Il 5,5% dei lavoratori interpellati ha infatti cambiato occupazione negli ultimi due anni. A questi si aggiunge il 14,4% che sta cercando attivamente un altro lavoro. Ma c’è poi un 35,1% che, pur non avendo messo in pratica alcuna azione concreta, desidera un cambiamento professionale. Complessivamente, è più della metà dei lavoratori (55%) a volere un nuovo lavoro. E non sono solo i giovani: anche tra i 35-44enni (58,3% a fronte del 61% degli under 35) e 45-55enni (53,4%), più della metà degli intervistati desidera un nuovo lavoro o si sta attivando per cercarlo.

La trasversalità del fenomeno, abbastanza nuovo per un mercato del lavoro da sempre caratterizzato da stabilità e basso turnover interno, ha diversi motivi che hanno anche a che vedere con gli effetti della pandemia sulla vita delle persone. A fare da motore sono soprattutto la ricerca di un miglioramento retributivo (il 52,5% considera questo aspetto irrinunciabile nel nuovo lavoro), ma sempre più, soprattutto tra le generazioni meno adulte, il raggiungimento di un maggiore equilibrio e benessere personale (49%). Tutto questo accentua la mobilità effettiva e potenziale, fatta di ricerca di nuove opportunità, a tutti i livelli della piramide professionale. E la crescita della concorrenzialità tra profili, di cui la carenza sofferta dalle imprese è il segnale più lampante, è allo stesso tempo causa ed effetto.

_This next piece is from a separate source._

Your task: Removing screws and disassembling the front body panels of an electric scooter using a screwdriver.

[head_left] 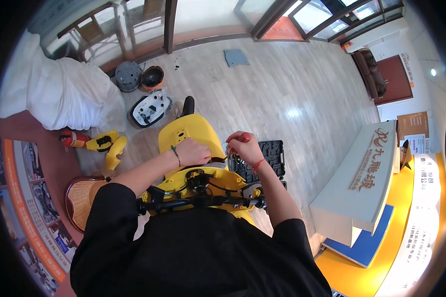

«In questo scenario - ha commentato Coda Zabetta - i cui tanti elementi si fondono in un mosaico di comportamenti ed aspettative diversi, emergono sottotraccia anche gli elementi di criticità del sistema. La mancata crescita degli ultimi 20 anni ha riflessi rilevantissimi sul lavoro, le sue condizioni, ma anche le aspettative individuali dei tanti lavoratori. La mancata dinamica ascendente dei salari, ma, ancora di più, quella delle carriere e dei percorsi professionali, riflesso incondizionato di un Paese che non riesce ad invertire il ciclo di stagnazione, genera un senso diffuso di frustrazione tra i lavoratori. Il mondo del lavoro è la cartina al tornasole dei complessi cambiamenti che hanno caratterizzato gli anni passati e ancora di più incideranno su quelli futuri. È quindi necessario intervenire in tempi rapidi sulle tante variabili di un mercato che ha voglia e bisogno di crescere. Il rischio che di qui ai prossimi quattro anni la situazione possa diventare più critica, non è lontano dalla realtà. Il rapporto con le previsioni di Unioncamere Excelsior sui fabbisogni occupazionali a medio termine prevede una domanda di circa 4,3 milioni di lavoratori entro il 2026. Sebbene si tratti di stime, già oggi è possibile prevedere che almeno 1 milione e 350mila possano andare in fumo per assenza di candidati. È una stima prudenziale. Se le tante variabili in gioco dovessero confermarsi nei prossimi mesi, il rischio è che il danno per l’occupazione possa essere ancora più elevato».